For Japanese looking to travel to the United States this year, the best exchange rates for the yen are likely to last until around June — that is, if market predictions prove to be correct.

After that, the yen is expected to weaken against the U.S. currency, so instead of spending abroad, one might be better off putting savings in dollar deposits.

Many dealers and market analysts predict that in the first half of this year, the dollar will come under downward pressure from geopolitical tensions.

But for the latter half they forecast that the dollar will rise against the yen as U.S. policies such as tax cuts pave the way for an economic recovery there.

The core range predicted for the year as a whole is between 115 yen and 135 yen.

Some said dollar-yen trading could be trapped in an even narrower range.

“The economies of the United States, Japan and Europe are all frail, and the authorities of each country will want to weaken their currency,” said a dealer at a Tokyo-based hedge fund. “With no economy doing particularly well, there will be little sense of direction in the market.”

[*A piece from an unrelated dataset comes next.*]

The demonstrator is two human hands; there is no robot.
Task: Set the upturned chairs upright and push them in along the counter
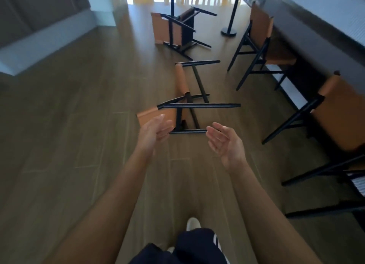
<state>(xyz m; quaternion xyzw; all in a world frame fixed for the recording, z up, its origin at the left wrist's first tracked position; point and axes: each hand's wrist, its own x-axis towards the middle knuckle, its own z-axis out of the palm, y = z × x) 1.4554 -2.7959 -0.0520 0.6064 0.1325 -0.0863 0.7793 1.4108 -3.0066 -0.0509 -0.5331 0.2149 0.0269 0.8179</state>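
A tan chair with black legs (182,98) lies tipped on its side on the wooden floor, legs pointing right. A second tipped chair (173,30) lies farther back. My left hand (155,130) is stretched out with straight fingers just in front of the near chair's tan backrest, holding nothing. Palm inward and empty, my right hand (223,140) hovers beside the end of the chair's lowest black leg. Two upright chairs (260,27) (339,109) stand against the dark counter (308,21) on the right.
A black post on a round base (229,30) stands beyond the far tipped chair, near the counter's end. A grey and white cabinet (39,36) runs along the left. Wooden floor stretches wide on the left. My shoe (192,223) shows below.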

Last year, the dollar rose to the year’s high of 135.20 yen in January on comments by U.S. Treasury Secretary Paul O’Neill supporting a strong dollar policy and on a fall in Prime Minister Junichiro Koizumi’s approval ratings.

The U.S. currency dropped to the year’s low of 115.50 yen in July as the series of U.S. corporate accounting scandals spawned concerns about the U.S. economy.

The dollar will be most vulnerable in the early part of this year, dealers and economists said.

“The possibility of a U.S. attack on Iraq will weigh heavily on the dollar, particularly in the first few months,” said Kazuyuki Tazawa, senior economist at Sumitomo-Life Research Institute. “If war really does erupt, the market will focus on the negative repercussions on the U.S. economy.”

“The prospect of terrorist acts and the uncertain relationship between the U.S. and North Korea could spark sudden declines in the dollar,” said Daisaku Ueno, senior economist at Nomura Research Institute.

But they also said that if the U.S. does attack Iraq, the negativity will lift from the U.S. currency.

“Once the tensions recede, the trend will be for a stronger dollar,” said Tomoko Fujii, director of economic and market analysis at Nikko Solomon Smith Barney. “People will return their assets to the U.S., encouraged by signs of a U.S. economic pickup that will probably begin to appear around the fall.”

A few said they see the dollar rising as high as 140 yen.

Some dollar-bulls said the dollar will be relatively firm throughout the year since Japan will continue to aim for a weaker yen to help its exports.

Finance Minister Masajuro Shiokawa has repeatedly indicated that he would like to see the dollar in a range between 150 yen and 160.

“Japanese financial officials will try to keep the yen weak by making comments and intervening in the market, so the dollar won’t be losing a lot of ground,” said Daisuke Uno, chief market analyst at Sumitomo Mitsui Banking Corp.

He said the dollar is likely to be well-supported at 118 yen.

Keizo Tanaka, foreign-exchange manager at Asahi Bank, agreed. He said that U.S. policy for a strong dollar will remain unchanged under John Snow, who has been nominated to replace Paul O’Neill as treasury secretary.

“U.S. authorities will continue to advocate a strong dollar,” Tanaka said, “and with U.S. economic fundamentals likely to be somewhat better than those in Japan, the yen won’t be actively bought.”

Uncertainty about the Japanese banking sector, which is saddled with massive bad loans, will overshadow the yen, said Ken Fujii, foreign-exchange manager at Mitsubishi Trust & Banking Corp.

“Among the major currencies, the yen will be regarded No. 1 in the contest for unattractiveness,” he said.

Meanwhile, dollar bears said given Japan’s trade surplus with the U.S., the yen is likely to hold relatively strong against the dollar.

They noted a U.S. attack on Iraq would be more detrimental to the dollar than many players expect.

“The dollar could plunge as low as 105 yen when an attack occurs,” said Hidenobu Fukuhara, foreign-exchange manager at Daiwa Bank. “After going that far, it won’t be easy for the dollar to recover. Its climb will be limited to 125 yen.”

Ryohei Muramatsu, foreign-exchange manager at Commerzbank in Tokyo, said a war with Iraq will seriously undermine the U.S. economy.

“The military expenses will be massive and the consequences far-reaching,” he said. “Compared with the damage to the U.S. economy, the Japanese economy will look better because it can’t get worse than it is now.”

In addition, players will be inclined to sell the U.S. currency on views that U.S. authorities will secretly want a weaker dollar to enhance the competitiveness of U.S. exports, Muramatsu said.

“Of course the authorities will never say out loud that they want a weak dollar,” he said. “But the market will see below the surface.”